When I realized that The Solute’s Year of the Month was 1990, I jumped up to claim this film like Jennifer Lawrence volunteering as tribute—or maybe, more accurately, like my fifteen-year-old self excitedly opening my first package from New England Comics. The Ninja Turtles, in some weird way, will always be home to me. When the cartoon debuted, I was already a prickly, weird kid with weird hobbies, and liking the Ninja Turtles at least three years after aging out of the target market (if I’d ever been in that target market at all) was just another brick in the wall of my terminal uncoolness. By the time the second movie came out — less carefully written, campier, and prominently featuring a Vanilla Ice dance sequence — I was old enough to leave the live-action movies behind, and mostly watched that and the third (Turtles in Time, a movie that would’ve made a lot more sense if they’d just pulled in Renet) for curiosity’s sake. I still haven’t seen the Michael Bay ones. I’ll get there, someday. Probably. The IDW comics are by all accounts very good, and I’m probably more likely to get to those at some point. But nothing new will beat those old memories: of discovering Elias Koteas* for the first time, of watching that apartment fight, of reading the latest issue of the comic over and over in my room.

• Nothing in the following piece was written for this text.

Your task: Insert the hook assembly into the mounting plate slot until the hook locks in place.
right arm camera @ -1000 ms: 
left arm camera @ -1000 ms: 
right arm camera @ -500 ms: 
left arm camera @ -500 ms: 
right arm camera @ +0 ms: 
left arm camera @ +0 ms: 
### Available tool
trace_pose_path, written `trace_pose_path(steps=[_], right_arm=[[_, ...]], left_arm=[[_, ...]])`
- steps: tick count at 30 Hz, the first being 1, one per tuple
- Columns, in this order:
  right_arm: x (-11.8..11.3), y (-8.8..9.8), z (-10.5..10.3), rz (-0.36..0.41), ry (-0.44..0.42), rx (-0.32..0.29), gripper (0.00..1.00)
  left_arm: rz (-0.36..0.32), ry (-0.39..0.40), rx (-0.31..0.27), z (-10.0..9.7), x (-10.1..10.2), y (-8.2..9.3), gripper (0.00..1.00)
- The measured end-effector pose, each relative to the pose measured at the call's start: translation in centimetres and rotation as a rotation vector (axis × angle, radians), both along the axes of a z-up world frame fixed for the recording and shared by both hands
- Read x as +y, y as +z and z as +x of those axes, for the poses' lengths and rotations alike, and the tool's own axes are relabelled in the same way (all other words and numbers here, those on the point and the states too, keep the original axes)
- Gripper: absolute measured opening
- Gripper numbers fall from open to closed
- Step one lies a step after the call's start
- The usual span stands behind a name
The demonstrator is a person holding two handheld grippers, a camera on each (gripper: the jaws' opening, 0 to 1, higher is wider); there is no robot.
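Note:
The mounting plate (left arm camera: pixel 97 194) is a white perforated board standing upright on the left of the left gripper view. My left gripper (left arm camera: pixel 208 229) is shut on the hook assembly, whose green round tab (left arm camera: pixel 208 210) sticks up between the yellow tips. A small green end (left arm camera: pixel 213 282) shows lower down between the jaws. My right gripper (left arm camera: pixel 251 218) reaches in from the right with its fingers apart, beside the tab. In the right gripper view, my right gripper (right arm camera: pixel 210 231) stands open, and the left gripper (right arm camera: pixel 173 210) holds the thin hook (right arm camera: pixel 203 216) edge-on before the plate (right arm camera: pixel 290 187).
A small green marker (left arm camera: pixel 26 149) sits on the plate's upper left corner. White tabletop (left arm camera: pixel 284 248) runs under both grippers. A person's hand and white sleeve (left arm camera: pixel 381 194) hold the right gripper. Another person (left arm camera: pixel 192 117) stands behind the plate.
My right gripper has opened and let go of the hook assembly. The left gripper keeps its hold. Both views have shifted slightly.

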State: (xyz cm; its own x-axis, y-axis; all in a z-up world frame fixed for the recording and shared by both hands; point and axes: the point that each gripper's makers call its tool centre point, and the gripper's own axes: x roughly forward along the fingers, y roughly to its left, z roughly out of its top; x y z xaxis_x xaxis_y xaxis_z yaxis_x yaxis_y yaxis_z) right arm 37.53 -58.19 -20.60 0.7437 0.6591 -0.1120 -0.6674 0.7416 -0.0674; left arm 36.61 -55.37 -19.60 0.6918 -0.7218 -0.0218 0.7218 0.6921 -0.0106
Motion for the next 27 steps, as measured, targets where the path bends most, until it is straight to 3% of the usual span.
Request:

It’s been strange, but not all bad, to watch a juggernaut outlast its initial burst of hype, and it must have been stranger still for those few thousand readers who bought those first black-and-white volumes. Seeing new kids go gaga over the current versions of the TMNT, as well as watching them fall for side characters and guest stars like Karai or Stan Sakai’s Usagi Yojimbo, is like the gratifying feeling you get when your new friend likes your old friends as much as you do. Not bad for a comic that started in someone’s garage.
* not Christopher Meloni
Stray Observations
Since the runaway success of the movie, there have been a few retrospectives worth reading, including one from The Hollywood Reporter and The Ringer’s oral history.
No, you didn’t dream the Barbara Walters interview, but it was made in 1991 to promote the second movie.
Final proof that the Ninja Turtles are ubiquitous? Ask someone who their favorite is. Most people have an answer.*
*Not everyone has the correct answer.